Scientists: avoid fats, not carbs, if you want to lose weight
The N.I.H. authors sought to test a more recent conclusion by Mr. Taubes that “any diet that succeeds does so because the dieter restricts fattening carbohydrates”. The focus turned back on the U.S. Department of Agriculture, which recommended limiting the tippy top of the food pyramid: fats.
The book contends that certain kinds of carbohydrates rather than fats or simply excess calories are to blame for rising obesity rates. With less insulin, the body may also burn existing fat stores for energy and lose weight.

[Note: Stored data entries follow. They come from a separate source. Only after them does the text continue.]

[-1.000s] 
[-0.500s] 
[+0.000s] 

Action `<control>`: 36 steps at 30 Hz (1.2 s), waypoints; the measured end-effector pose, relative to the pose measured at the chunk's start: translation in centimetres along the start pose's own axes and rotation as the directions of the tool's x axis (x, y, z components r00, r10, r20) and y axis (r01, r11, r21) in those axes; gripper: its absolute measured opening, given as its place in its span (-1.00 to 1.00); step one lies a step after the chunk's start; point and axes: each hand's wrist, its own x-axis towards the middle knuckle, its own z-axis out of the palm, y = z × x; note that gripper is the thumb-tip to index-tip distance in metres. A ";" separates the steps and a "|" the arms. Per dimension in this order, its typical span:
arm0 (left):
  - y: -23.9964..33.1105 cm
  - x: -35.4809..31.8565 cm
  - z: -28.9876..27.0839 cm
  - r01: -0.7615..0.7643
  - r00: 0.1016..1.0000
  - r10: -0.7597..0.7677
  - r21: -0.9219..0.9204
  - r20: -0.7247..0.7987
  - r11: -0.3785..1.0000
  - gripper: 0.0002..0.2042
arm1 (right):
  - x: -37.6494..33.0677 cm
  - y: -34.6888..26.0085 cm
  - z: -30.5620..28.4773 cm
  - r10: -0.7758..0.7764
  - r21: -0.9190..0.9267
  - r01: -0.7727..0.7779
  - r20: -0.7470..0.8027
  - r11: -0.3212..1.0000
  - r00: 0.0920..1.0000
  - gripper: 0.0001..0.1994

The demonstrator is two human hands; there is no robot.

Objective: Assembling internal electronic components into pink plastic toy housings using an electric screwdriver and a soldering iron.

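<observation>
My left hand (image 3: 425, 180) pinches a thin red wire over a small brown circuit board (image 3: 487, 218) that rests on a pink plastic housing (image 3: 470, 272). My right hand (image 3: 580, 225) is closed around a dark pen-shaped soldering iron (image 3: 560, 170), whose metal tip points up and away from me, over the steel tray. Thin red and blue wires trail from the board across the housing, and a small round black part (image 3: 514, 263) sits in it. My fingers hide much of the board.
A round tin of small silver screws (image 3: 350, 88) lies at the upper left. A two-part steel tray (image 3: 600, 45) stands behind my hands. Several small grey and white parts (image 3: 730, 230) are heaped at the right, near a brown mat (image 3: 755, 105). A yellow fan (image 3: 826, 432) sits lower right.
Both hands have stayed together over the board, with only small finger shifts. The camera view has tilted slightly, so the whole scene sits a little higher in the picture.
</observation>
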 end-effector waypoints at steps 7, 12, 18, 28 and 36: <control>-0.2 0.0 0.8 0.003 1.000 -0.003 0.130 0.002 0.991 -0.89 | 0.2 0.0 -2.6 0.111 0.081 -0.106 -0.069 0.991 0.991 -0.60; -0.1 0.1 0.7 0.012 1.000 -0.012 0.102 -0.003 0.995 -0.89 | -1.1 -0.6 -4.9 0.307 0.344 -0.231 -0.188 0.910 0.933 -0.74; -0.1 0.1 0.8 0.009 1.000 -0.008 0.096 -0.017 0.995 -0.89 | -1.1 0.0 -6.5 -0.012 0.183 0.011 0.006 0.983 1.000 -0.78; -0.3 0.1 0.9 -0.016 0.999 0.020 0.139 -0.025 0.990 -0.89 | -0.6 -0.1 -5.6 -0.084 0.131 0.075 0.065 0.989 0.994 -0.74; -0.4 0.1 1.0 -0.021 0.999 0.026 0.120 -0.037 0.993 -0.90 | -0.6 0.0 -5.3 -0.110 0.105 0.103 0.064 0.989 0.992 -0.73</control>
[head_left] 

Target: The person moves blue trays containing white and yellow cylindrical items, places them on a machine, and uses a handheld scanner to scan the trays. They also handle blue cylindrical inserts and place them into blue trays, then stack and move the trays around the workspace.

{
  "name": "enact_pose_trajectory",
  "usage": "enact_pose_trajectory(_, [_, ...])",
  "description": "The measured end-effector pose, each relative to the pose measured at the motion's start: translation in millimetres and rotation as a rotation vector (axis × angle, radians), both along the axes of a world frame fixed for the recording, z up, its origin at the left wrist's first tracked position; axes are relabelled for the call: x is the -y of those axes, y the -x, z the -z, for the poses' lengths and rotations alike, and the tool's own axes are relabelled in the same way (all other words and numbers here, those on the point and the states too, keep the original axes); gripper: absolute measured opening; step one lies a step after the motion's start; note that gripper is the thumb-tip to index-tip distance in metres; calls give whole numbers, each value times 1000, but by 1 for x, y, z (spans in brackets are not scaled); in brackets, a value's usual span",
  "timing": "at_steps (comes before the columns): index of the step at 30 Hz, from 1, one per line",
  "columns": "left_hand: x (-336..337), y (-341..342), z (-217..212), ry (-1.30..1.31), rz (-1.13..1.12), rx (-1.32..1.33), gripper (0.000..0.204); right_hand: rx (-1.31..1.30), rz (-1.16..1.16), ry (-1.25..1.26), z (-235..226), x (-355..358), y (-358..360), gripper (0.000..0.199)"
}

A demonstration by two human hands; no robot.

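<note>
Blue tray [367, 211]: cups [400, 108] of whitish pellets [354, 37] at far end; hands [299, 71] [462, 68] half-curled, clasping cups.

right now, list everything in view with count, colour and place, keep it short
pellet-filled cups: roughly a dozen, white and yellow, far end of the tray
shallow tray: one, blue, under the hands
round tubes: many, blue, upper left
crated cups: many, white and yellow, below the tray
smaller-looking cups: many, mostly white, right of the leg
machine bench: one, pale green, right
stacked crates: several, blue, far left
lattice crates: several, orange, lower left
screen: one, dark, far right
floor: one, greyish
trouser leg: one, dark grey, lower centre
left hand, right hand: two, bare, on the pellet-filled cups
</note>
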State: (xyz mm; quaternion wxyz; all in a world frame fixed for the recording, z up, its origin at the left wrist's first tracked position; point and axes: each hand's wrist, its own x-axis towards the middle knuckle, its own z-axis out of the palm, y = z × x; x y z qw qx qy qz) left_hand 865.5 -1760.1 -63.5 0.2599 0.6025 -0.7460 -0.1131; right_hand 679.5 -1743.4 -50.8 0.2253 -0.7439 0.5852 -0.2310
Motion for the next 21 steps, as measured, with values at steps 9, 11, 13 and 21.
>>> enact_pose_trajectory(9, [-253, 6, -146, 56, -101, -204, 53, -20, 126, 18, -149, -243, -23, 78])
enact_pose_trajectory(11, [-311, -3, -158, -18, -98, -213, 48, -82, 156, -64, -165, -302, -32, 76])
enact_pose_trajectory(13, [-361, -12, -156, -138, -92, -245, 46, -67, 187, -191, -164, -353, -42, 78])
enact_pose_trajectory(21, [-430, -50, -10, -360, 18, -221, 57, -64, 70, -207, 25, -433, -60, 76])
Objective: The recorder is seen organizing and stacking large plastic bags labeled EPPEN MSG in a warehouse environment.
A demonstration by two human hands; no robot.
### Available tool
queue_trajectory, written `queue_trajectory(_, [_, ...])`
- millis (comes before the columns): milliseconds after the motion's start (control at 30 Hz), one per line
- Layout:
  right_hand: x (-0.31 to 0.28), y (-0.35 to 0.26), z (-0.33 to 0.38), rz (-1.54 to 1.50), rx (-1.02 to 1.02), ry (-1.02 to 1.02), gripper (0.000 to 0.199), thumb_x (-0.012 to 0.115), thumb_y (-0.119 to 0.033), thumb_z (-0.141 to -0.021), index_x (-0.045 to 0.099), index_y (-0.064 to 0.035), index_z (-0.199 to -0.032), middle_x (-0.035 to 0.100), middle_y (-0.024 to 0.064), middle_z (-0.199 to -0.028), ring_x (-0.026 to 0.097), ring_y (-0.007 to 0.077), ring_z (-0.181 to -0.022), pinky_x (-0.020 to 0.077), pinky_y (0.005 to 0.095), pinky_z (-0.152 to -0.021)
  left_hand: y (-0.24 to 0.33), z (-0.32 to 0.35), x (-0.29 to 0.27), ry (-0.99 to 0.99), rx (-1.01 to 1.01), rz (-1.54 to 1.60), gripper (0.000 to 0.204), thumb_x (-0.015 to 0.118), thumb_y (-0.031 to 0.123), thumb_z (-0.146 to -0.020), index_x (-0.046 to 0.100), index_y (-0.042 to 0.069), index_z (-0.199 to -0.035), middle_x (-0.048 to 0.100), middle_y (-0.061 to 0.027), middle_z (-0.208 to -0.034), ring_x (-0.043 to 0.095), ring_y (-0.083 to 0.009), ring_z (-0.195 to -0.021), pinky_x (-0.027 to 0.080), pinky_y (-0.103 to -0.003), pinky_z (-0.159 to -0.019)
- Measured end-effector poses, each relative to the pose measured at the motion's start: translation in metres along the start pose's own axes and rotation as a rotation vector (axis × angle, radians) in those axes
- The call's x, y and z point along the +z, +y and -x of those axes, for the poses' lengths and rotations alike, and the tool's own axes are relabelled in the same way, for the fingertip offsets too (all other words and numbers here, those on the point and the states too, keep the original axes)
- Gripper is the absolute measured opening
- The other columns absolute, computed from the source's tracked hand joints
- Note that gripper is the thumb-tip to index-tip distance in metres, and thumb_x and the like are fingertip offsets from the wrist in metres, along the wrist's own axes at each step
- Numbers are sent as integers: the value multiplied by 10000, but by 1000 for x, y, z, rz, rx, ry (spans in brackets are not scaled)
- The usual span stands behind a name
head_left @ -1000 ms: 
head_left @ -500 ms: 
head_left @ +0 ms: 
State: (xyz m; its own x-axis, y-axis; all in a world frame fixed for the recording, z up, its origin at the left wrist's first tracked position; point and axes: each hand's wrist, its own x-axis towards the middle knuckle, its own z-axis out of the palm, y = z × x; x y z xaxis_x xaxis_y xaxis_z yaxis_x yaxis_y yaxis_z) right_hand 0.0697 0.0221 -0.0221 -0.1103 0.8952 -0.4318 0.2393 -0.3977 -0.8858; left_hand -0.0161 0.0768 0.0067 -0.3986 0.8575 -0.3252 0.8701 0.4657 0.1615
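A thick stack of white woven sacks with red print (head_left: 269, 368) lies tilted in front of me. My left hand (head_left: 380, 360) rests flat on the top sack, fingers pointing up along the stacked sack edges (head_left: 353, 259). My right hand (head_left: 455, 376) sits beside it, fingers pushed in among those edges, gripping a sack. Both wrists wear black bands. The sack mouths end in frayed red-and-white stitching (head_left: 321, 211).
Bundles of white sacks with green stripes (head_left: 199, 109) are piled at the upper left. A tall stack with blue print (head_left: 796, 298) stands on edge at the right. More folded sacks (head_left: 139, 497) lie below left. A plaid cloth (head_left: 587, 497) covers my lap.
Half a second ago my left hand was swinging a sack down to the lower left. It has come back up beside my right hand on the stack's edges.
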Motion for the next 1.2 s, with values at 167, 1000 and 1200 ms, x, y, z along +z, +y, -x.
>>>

The researchers pitted low-carbohydrate enthusiasts against low-fat enthusiasts.
It is a central dogma of the low-carb lifestyle: that while avoiding carbohydrates will force the human body into fat-burning mode, any diet that fails to suppress insulin will trap body fat in place and thwart a dieter’s hope of shifting to a leaner, healthier body type.
Ms Conroy, who runs Edinburgh Nutrition, said: “The evidence points overwhelmingly towards a low-carb diet for a variety of reasons”. What happened next did not fit into the Ludwig/Taubes model.
Research from the National Institutes of Health suggests trimming the fat in your diet may be more effective for losing weight than cutting carbs, at least in the short term.
The researchers said their findings were strong. So, keeping an ideal level of insulin into your blood stream through a low-carb diet would boost metabolism so that fats are burned faster, other studies had shown. Cutting carbs did indeed decrease insulin production in the study.
David L. Katz, founder of Yale University’s Prevention Research Center, added in that even though this study shows a possible higher weight loos for low-fat diets, scientistis overall still believe that fats are not as bad as people once thought. “We’ve known for quite some time that reduction of dietary carbohydrates causes an excess of water loss”, he says, so the weight loss may be due to water loss.
The findings, from a study of 19 obese volunteers, confirmed the predictions of an earlier computer simulation conducted by the same team. “It just kept burning the same amount of fat as it did before which led to a substantial imbalance between the fat eaten and burned and therefore body fat loss”.
Next Hall and his associates will investigate how reduced-carbohydrate and reduced-fat diets affect the brain’s reward circuitry as well as its response to food stimuli.
Then for six days, subjects were given diets containing 30% fewer calories, which was achieved by reducing either total carbs or total fat from the baseline diet; the amount of protein stayed the same. Yet, those participants weren’t allowed to go home during the research. That means that low-carb dieters had a net deficit of about 400 calories per day-but those on the low-fat diet had a net deficit of about 800 calories per day, resulting in slightly less body fat. A low-fat diet was the fad of the 80’s and 90’s and more recently a low-carb diet is the way to go, according to The Washington Post.